= Eberhard Gildemeister =

German architect

Eberhard Gildemeister (1897–1978) was a German architect who was mainly active in Bremen. In addition to a number of churches and residential buildings, he designed the Sparkasse building on Bremen's market square.

==Early life==
Born in Bremen, Gildemeister was the fourth son of the successful architect Eduard Gildemeister. After serving in the army from 1915 to 1918, he studied architecture at the Darmstadt University of Technology.

==Career==
When 30, he joined the practice of Rudolph Jacobs. The following year (1928), together with his brother Hermann Gildemeister, he won a competition for designing the Haus des Reichs, still one of Bremen's largest office buildings.

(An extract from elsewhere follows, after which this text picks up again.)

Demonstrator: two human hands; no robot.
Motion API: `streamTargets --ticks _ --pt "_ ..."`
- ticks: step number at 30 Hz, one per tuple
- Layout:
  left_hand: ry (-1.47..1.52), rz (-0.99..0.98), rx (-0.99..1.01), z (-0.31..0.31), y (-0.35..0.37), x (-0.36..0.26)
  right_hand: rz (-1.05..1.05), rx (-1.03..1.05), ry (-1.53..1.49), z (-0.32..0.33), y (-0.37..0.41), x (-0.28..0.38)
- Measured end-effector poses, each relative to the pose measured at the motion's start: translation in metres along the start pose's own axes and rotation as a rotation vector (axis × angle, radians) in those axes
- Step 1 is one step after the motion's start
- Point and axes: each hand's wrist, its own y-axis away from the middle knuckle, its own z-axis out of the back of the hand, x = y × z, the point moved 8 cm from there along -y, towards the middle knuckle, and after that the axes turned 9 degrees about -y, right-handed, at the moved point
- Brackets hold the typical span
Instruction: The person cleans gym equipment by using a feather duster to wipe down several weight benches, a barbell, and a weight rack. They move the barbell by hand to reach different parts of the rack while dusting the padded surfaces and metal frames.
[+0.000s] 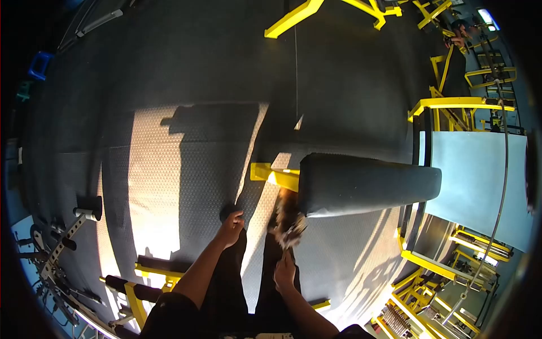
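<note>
A feathery brown duster (291, 226) hangs out in front of my right hand (285, 271), whose fingers are wrapped round its handle. The duster's head is blurred and lies beside the near left end of a black padded bench (361, 185), close to the bench's yellow foot (276, 176). My left hand (232, 227) is to the left, above my left leg, with its fingers curled; nothing shows in it.
Yellow gym frames (293, 20) stand at the top and right. Behind the bench is a pale blue panel (468, 181) with a bar in front of it. A rack with black parts (53, 254) stands at lower left. A person (460, 37) is at the upper right.
</note>
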Motion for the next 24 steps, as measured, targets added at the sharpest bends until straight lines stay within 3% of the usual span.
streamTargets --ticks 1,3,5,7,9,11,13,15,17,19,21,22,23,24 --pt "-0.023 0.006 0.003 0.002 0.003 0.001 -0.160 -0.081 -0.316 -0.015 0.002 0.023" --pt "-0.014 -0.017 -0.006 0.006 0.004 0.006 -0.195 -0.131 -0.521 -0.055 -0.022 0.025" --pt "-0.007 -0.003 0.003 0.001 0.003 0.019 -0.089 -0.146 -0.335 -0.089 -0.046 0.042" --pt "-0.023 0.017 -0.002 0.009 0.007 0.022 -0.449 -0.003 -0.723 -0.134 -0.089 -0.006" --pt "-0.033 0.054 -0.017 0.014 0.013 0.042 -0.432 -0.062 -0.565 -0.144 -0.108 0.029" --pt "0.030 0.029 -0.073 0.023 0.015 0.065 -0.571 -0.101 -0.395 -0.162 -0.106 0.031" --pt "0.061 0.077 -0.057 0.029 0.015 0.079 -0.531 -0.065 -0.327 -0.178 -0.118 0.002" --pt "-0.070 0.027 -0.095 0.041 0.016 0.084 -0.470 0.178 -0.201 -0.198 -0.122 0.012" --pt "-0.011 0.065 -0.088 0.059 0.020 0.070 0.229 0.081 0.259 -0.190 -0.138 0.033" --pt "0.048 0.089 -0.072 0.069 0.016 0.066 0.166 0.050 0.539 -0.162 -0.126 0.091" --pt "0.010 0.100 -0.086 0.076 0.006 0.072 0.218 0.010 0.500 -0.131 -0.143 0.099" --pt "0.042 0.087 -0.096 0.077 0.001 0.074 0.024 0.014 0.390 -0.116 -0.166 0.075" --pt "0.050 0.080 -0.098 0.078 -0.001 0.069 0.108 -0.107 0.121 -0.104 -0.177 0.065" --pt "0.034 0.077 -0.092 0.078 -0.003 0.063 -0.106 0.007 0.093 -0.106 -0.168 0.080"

Considered to have a "festive" appearance, it was completed in 1931. From 1932 to 1939, the Gildemeisters designed a number of residential buildings.

After the war, in addition to housing, Gildemeister built six churches including the delicately proportioned St Rimbert Church (Rimbertikirche, 1951) after its predecessor was destroyed during the war. He also participated in designing the Sparkasse am Markt after the building on the Schlachte had been destroyed. Towards the end of his life, he designed an extension to Kunsthalle Bremen.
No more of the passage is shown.